You’ll need to create a budget that takes all these changing things into account: your student loan debt, monthly income, and your living expenses (plus any savings goals you have)
3. Slowly build up some emergency savings
Life is what happens while you’re busy making other plans, so be prepared for unexpected things to happen. Having an emergency fund is always a good idea to avoid financial trouble later on.
4. Start saving for other goals
After setting up a budget, making a solid debt repayment plan, starting to build up your emergency savings, it’s time to think about the things you want to do with your money.
These can be short-term, like a new rug or sofa for your apartment, or longer-term, like a home of your own! Whatever your goals are, having a purpose always makes saving easier and gives you motivation.
Becoming a young, financially independent young adult may be a bit scary, but go through this checklist to set up a strong foundation with your personal finances!
How new college grads can build credit
If you can take a second to plan ahead, an early start at building your credit record is important because it can help unlock your future financial goals more easily
You’ll need good credit when you go to apply for a credit card, car loan, or mortgage later on, but luckily, building your credit isn't as hard as it sounds.
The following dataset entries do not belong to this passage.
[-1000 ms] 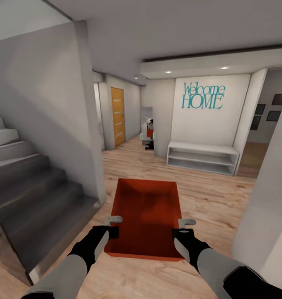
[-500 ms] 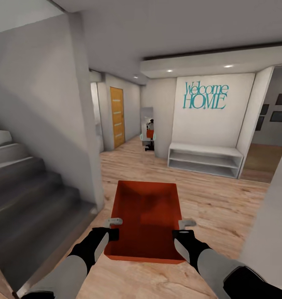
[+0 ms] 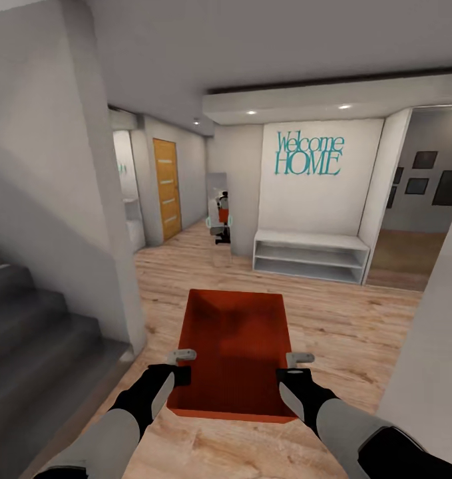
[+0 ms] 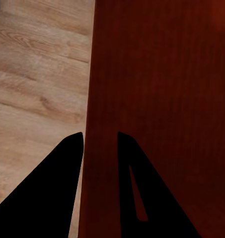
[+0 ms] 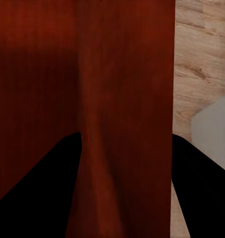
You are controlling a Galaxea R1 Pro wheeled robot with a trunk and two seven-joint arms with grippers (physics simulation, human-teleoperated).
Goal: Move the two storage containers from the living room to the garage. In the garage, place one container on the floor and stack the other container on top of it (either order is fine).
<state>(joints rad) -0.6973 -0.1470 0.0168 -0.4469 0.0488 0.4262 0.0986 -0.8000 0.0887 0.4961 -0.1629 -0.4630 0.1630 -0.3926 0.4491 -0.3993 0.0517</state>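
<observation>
Fingers [image 4: 75, 163] of both arms clamped on orange-red, open-topped storage container [image 3: 235, 346], above wood planks [image 3: 345, 326].

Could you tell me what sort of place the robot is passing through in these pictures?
Most likely a home's entry hallway: a "Welcome HOME" sign above a white bench shelf, a grey staircase, and light wood flooring. Both grippers carry an orange-red storage container.

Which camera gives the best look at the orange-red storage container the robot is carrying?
The head view: the whole open-topped storage container shows, held between both arms above the wood floor. The left wrist view shows one wall between dark fingers; the right wrist view shows a wall close up.
</observation>
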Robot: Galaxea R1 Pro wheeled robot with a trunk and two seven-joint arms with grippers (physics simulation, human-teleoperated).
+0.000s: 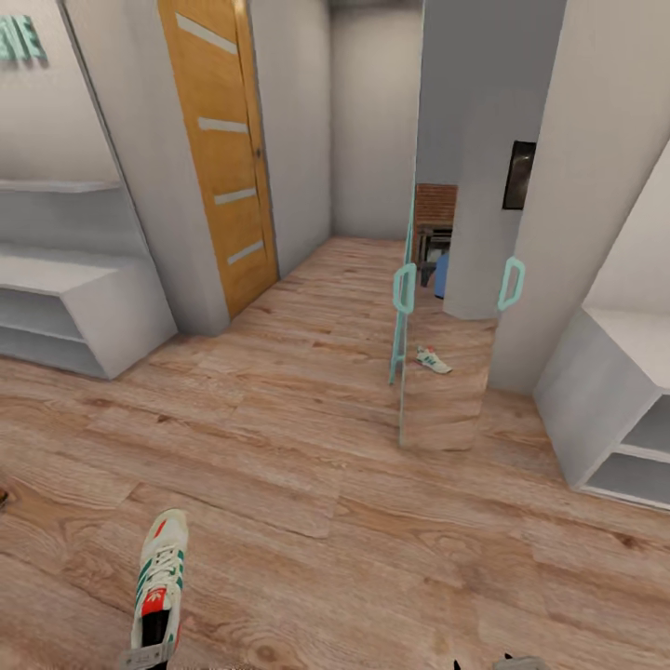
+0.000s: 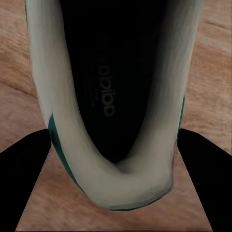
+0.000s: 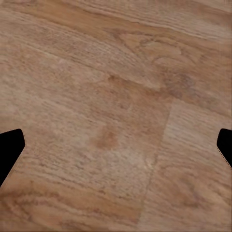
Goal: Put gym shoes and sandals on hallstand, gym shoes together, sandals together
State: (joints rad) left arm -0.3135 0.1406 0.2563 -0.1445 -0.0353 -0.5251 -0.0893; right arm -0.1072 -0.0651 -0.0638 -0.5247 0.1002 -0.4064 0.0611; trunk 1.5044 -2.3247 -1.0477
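Note:
One white gym shoe [image 1: 160, 582] with green stripes hangs low at the front left, toe pointing away. My left gripper [image 1: 149, 654] is shut on its heel. In the left wrist view the black fingers [image 2: 24, 164] press both sides of the gym shoe's heel [image 2: 121, 183], with the gripper [image 2: 113, 145] around it. The second gym shoe [image 1: 434, 360] lies far off on the corridor floor [image 1: 307, 437], beyond the glass door. The hallstand [image 1: 65, 298] stands at the left with wall shelves above. My right gripper [image 3: 118, 145] is open over bare planks. A dark brown sliver [image 1: 3, 499] at the left edge is too small to identify.
A glass door [image 1: 404, 372] with teal handles stands edge-on mid-corridor. A wood door [image 1: 219, 149] is in the left wall. A similar low two-level unit [image 1: 614, 409] stands at the right, past a white wall corner [image 1: 521, 279].

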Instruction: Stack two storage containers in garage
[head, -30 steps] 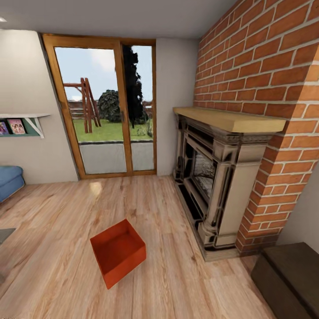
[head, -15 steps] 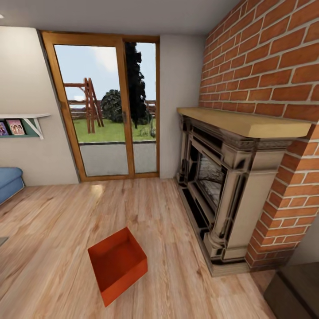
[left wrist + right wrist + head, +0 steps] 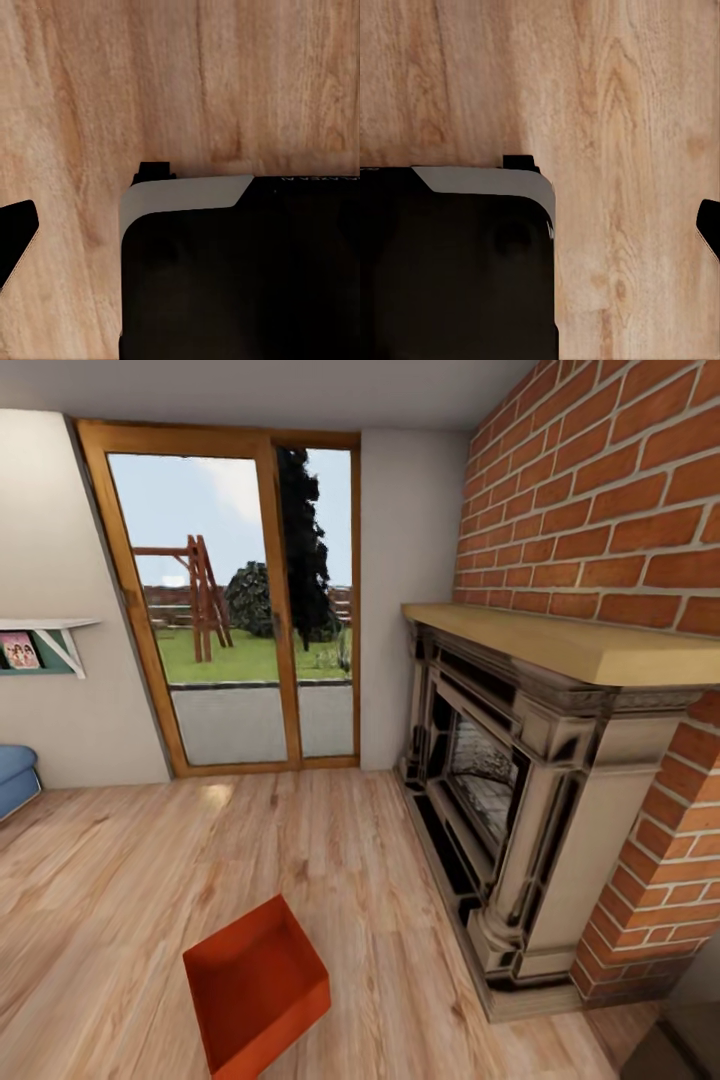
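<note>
One orange-red bin [image 3: 256, 990] sits on the light wood floor [image 3: 120, 880] of the living room, low in the head view at about six o'clock from the glass doors [image 3: 235, 605] and at roughly eight o'clock from the fireplace [image 3: 510, 800]. It is open at the top and turned diagonally to the floor planks, one corner pointing toward the doors and the opposite corner toward the camera; its outline looks close to square, so I cannot tell which axis is the longer one. The brick wall [image 3: 600, 490] rises above the wooden mantel [image 3: 560, 635], a blue sofa [image 3: 15, 780] edges in at nine o'clock, and a small wall shelf [image 3: 45, 645] carries a picture too small to read. In the left wrist view a black, grey-edged body [image 3: 240, 270] lies over the planks, with faint lettering along its top edge — too blurred to read. The right wrist view shows a matching dark body [image 3: 457, 262] above the same flooring. How far either claw is open I cannot tell, nor how the bin lies relative to it.
</note>
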### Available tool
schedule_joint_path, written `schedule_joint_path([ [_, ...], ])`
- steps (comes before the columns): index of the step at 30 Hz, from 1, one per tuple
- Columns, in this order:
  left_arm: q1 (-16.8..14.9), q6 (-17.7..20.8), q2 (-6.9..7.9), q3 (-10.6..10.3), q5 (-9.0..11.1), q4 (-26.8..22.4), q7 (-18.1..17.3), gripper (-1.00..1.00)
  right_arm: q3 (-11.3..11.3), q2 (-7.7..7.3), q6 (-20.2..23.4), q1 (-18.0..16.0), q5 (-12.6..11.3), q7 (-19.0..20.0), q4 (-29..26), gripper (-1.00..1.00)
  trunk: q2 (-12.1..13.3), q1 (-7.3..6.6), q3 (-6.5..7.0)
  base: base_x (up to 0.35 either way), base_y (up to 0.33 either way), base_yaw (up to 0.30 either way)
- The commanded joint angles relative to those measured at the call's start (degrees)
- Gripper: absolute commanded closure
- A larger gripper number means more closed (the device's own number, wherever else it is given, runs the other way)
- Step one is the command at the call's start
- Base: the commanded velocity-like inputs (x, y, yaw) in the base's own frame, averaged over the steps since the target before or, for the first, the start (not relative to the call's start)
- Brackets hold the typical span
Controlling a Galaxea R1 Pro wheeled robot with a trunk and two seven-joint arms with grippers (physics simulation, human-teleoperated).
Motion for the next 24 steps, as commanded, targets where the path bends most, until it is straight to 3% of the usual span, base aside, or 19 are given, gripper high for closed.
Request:
schedule_joint_path([
  [1, -0.04, -0.15, 0.01, 0.12, 0.00, 0.04, -0.13, -1.00, 0.46, 0.06, -0.20, -0.05, -0.42, -0.01, 0.16, -1.00, -0.04, 0.04, -0.07, 0.321, 0.000, 0.000],
  [8, -0.04, -0.15, 0.02, 0.11, -0.03, 0.04, -0.13, -1.00, 0.46, 0.06, -0.18, -0.05, -0.45, -0.01, 0.16, -1.00, -0.04, 0.04, -0.07, 0.289, 0.000, 0.000],
  [13, -0.04, -0.15, 0.08, 0.12, -0.03, 0.04, -0.13, -1.00, 0.46, 0.06, -0.19, -0.05, -0.44, 0.02, 0.16, -1.00, -0.04, 0.04, -0.07, 0.073, 0.000, 0.038],
  [24, -0.04, -0.15, 0.01, 0.12, -0.03, 0.04, -0.13, -1.00, 0.46, 0.06, -0.20, -0.05, -0.42, 0.00, 0.16, -1.00, -0.04, 0.04, -0.07, 0.005, 0.000, 0.243],
])
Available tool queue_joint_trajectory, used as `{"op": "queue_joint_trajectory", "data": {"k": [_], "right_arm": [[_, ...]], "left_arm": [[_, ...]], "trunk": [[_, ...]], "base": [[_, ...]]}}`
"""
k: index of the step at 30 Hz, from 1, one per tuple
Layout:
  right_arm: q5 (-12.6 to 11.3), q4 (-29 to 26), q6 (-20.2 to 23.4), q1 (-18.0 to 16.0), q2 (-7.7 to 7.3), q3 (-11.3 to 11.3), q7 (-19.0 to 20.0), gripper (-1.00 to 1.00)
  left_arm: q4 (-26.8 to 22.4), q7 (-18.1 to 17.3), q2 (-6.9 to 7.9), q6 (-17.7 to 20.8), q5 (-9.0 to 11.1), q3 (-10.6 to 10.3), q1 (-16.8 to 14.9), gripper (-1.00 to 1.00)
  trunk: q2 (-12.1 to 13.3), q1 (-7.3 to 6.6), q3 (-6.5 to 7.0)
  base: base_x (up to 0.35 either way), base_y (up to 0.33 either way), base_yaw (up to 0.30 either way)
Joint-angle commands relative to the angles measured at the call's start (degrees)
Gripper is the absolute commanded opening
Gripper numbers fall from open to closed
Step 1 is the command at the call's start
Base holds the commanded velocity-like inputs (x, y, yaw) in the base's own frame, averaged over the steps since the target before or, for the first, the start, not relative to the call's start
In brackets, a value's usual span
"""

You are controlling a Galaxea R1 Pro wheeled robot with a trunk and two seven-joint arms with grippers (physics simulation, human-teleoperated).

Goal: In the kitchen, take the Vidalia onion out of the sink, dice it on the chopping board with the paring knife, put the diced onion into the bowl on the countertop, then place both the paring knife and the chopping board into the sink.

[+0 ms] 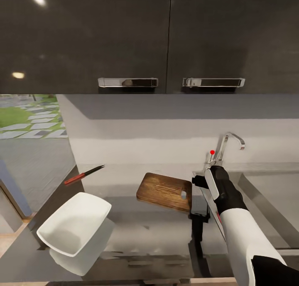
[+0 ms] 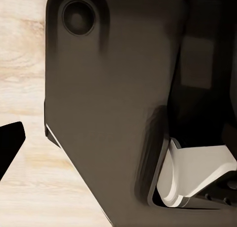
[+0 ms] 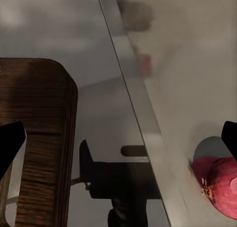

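Note:
The onion point(image 3: 219, 180), reddish-purple, lies on the floor of the sink point(image 3: 197, 64); the right wrist view shows it just past one fingertip. My right gripper point(image 3: 120, 143) is open, with its fingertips spread wide over the sink's rim, between the onion and the chopping board point(image 3: 39, 138). In the head view the right arm reaches to the sink point(image 1: 265, 194) edge beside the brown chopping board point(image 1: 164, 191). The paring knife point(image 1: 83, 175) lies at the back left of the countertop point(image 1: 158, 236). In front of the knife sits the white bowl point(image 1: 74, 221). My left gripper's one visible fingertip point(image 2: 10, 143) hangs over a wooden floor.
A chrome tap point(image 1: 227, 147) with a red knob stands behind the sink, close to my right wrist. Dark wall cabinets point(image 1: 166, 37) hang above the counter. The left wrist view shows the robot's dark body point(image 2: 113, 98) close up.

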Motion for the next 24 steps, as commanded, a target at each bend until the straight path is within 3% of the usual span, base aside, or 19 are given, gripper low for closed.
{"op": "queue_joint_trajectory", "data": {"k": [1,8,24], "right_arm": [[-0.6,0.0,0.1,0.0,0.05,-0.1,-0.5,1.00],[-0.6,0.0,0.1,0.0,0.06,-0.1,-0.5,1.00],[-0.6,0.1,0.1,0.0,0.06,-0.1,-0.5,1.00]], "left_arm": [[-0.2,-0.1,-0.02,-0.1,0.0,0.4,0.0,1.00],[-0.4,-0.1,-0.02,-0.1,0.0,0.4,0.0,1.00],[-0.4,-0.1,-0.02,-0.1,0.0,0.4,0.0,1.00]], "trunk": [[0.0,0.01,-0.06],[0.0,0.01,-0.06],[0.0,0.01,-0.07]], "base": [[0.000,0.000,0.037],[0.000,0.000,0.110],[0.000,0.000,0.007]]}}
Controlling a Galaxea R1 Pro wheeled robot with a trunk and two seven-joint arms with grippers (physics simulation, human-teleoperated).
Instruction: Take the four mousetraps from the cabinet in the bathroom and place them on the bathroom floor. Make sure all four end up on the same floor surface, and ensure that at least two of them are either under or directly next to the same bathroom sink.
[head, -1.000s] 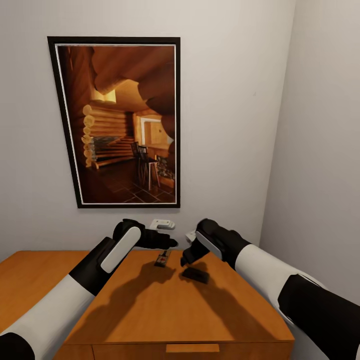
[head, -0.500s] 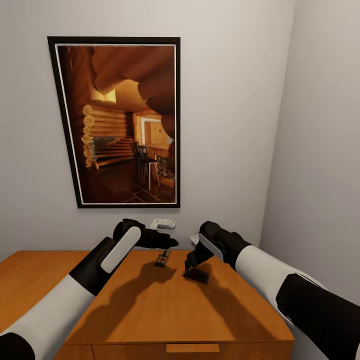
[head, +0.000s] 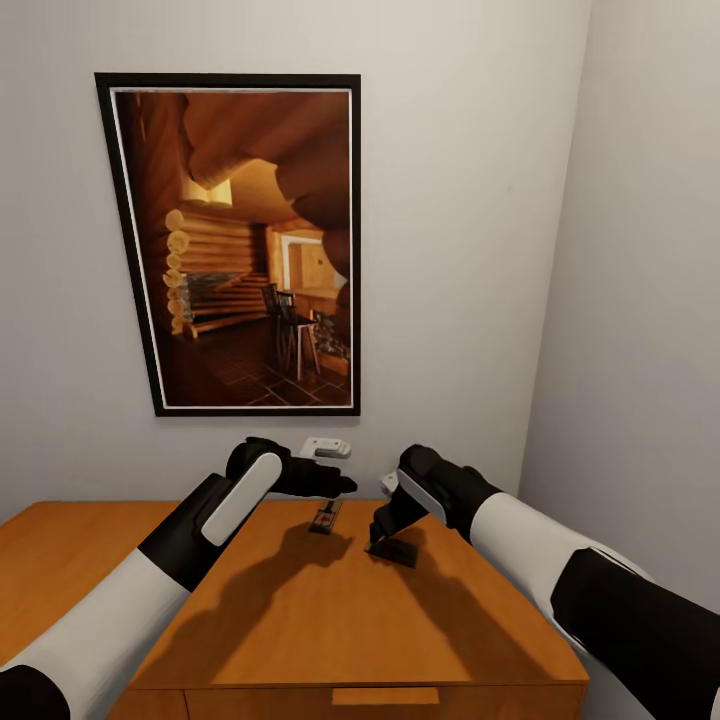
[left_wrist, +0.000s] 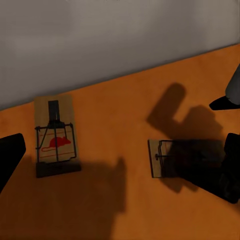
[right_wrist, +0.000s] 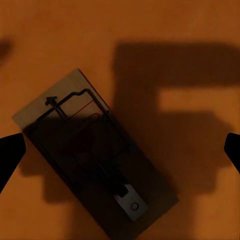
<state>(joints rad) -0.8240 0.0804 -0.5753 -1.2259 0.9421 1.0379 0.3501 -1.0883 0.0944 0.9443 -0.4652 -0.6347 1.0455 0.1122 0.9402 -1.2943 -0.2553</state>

Here are the six best things you can do now to start.
1. Apply for a credit card
This might sound strange, applying for a credit card, and using it wisely is the fastest way to start building credit. FICO, the credit scoring model that most lenders use, weighs revolving credit such as credit cards heavier than installment loans such as your student loans.
2. Don’t miss a bill payment
Your payment history makes up 35 percent of your credit score. It's the single biggest factor that makes up your score. Even one late payment can drop your credit score, and when it's on your report, it takes a full seven years to fall off.
3. Avoid accumulating credit card debt
Your credit utilization ratio — the amount you owe versus the amount of available credit you have — makes up 30 percent of your FICO score. It's the second-most important factor in your score, so it is important to take care of not falling into debt.
When you do use your credit card, aim to pay your credit card bill in full every month so you can avoid paying interests
4. Don’t close any student credit cards you may have
If you have used your credit card properly, it is a good idea to hang onto the student credit card or speak with your credit card company about having it converted into a non-student version. This way, you can keep your credit history open and growing with this particular card. The length of your credit history makes up 15 percent of your credit score.
5. Pay down your student loans
Once you start earning money, paying down your student loans can boost your credit score. The more you pay off, the more of a benefit you'll see, and if you pay extra on your student loans, you'll pay less interest overall and be free of the debt sooner.
6. Check your credit report for mistakes
Errors on your credit report might affect your credit scores negatively, so it's especially important to stay on top of checking your credit report.
You can get a free copy of your credit report from each of the three agencies once a year.